**EXERCISE INSTRUCTIONS**
Using the records that follow, work out how many lines hold the string "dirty" and provide that number only.

[[ SOURCE DATA open ]]

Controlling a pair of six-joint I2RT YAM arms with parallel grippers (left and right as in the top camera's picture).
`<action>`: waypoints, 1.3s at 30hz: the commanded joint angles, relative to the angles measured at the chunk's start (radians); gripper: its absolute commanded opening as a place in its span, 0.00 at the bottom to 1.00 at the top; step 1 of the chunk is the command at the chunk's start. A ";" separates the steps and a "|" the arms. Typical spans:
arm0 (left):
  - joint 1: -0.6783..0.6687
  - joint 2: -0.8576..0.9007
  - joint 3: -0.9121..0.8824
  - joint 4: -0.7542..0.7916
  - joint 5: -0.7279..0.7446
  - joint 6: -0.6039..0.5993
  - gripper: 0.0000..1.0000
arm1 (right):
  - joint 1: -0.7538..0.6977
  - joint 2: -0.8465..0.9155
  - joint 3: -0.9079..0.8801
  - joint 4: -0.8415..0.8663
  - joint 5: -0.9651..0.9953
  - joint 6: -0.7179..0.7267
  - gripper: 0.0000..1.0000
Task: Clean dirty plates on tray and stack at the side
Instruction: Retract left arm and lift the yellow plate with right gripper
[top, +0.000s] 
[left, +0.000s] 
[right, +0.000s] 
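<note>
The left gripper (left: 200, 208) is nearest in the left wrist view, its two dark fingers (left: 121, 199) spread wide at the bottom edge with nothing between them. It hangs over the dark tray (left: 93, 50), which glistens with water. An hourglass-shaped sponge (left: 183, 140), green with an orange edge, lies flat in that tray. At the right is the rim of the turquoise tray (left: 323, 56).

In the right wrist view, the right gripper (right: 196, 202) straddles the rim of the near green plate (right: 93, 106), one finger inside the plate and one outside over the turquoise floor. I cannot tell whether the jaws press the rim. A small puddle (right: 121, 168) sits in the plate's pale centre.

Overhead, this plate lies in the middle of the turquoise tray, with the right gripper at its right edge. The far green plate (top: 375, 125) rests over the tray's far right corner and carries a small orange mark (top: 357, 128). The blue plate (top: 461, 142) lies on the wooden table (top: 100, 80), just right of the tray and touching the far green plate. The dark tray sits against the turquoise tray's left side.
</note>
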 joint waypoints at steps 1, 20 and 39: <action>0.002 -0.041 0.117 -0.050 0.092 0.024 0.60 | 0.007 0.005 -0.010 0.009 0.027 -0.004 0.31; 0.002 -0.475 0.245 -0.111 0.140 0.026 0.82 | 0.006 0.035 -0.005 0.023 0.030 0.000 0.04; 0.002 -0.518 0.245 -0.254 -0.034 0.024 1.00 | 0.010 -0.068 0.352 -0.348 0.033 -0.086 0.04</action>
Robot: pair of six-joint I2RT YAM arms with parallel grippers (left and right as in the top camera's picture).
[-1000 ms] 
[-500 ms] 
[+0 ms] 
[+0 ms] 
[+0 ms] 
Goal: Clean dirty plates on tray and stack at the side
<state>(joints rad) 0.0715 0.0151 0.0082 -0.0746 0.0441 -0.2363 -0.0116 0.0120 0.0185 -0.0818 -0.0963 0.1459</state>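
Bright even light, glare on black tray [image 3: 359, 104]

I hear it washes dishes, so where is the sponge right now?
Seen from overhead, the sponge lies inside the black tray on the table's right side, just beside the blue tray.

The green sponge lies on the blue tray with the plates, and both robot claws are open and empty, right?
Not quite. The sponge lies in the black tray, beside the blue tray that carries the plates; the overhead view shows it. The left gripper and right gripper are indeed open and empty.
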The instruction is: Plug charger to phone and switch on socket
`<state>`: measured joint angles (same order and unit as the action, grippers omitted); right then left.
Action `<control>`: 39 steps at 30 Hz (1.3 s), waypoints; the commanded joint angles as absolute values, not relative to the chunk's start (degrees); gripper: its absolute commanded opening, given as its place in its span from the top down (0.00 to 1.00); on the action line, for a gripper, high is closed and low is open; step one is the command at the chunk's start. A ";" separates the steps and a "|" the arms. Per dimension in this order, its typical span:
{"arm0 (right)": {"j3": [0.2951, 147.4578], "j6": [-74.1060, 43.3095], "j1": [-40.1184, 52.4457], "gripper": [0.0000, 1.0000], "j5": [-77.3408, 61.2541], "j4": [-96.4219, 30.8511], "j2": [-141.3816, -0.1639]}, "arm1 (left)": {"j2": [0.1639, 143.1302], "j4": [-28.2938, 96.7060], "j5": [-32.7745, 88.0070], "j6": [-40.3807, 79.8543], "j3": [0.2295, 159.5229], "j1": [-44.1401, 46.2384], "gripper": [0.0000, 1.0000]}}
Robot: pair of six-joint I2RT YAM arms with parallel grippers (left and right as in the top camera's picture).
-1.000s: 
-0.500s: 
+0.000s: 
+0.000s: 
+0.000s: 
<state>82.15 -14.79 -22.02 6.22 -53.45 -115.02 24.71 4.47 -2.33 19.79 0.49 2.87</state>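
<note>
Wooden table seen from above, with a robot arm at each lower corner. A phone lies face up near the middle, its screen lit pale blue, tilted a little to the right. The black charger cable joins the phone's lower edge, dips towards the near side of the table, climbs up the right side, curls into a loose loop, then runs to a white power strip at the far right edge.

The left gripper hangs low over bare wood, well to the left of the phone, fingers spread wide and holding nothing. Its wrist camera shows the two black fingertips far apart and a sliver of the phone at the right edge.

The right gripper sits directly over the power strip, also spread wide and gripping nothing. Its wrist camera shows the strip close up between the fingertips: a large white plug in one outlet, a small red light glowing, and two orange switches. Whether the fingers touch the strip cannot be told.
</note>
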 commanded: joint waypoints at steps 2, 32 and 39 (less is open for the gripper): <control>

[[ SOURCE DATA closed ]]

**ANSWER BOX**
2